◆ What this task involves
Search each line of the data for the word "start"; copy every line where it is found.

==========

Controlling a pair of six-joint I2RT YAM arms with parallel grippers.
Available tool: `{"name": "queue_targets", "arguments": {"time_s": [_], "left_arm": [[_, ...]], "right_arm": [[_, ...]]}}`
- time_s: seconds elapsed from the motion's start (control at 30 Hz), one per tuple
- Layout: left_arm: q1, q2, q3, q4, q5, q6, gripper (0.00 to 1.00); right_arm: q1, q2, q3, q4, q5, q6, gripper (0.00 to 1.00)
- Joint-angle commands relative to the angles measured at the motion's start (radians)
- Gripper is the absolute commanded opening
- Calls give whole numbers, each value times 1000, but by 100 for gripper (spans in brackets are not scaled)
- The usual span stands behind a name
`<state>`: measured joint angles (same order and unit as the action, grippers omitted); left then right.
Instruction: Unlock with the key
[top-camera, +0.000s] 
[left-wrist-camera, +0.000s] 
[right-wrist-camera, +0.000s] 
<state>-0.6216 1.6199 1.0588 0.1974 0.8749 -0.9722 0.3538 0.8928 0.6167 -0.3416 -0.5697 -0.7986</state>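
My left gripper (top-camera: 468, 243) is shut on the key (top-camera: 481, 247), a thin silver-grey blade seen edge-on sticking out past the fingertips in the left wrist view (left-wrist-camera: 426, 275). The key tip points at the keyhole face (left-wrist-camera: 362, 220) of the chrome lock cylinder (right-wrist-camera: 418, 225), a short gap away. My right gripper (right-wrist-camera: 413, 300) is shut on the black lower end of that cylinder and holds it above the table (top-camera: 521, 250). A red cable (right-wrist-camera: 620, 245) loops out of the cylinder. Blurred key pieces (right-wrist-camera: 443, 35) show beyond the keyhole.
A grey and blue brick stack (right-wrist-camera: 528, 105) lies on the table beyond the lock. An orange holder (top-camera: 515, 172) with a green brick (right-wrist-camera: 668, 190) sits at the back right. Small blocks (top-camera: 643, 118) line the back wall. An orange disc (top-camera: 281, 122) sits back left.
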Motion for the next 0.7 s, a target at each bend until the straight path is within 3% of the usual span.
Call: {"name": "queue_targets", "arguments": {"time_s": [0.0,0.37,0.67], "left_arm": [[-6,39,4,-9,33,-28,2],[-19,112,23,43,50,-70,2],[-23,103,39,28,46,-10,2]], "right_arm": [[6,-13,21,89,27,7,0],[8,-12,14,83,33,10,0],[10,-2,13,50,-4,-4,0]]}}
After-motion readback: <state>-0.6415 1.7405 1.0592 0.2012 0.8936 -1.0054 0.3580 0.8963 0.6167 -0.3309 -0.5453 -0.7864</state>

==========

◆ Reply
- time_s: seconds elapsed from the motion's start (control at 30 Hz), one per tuple
- Joint-angle commands relative to the angles measured at the motion's start (radians)

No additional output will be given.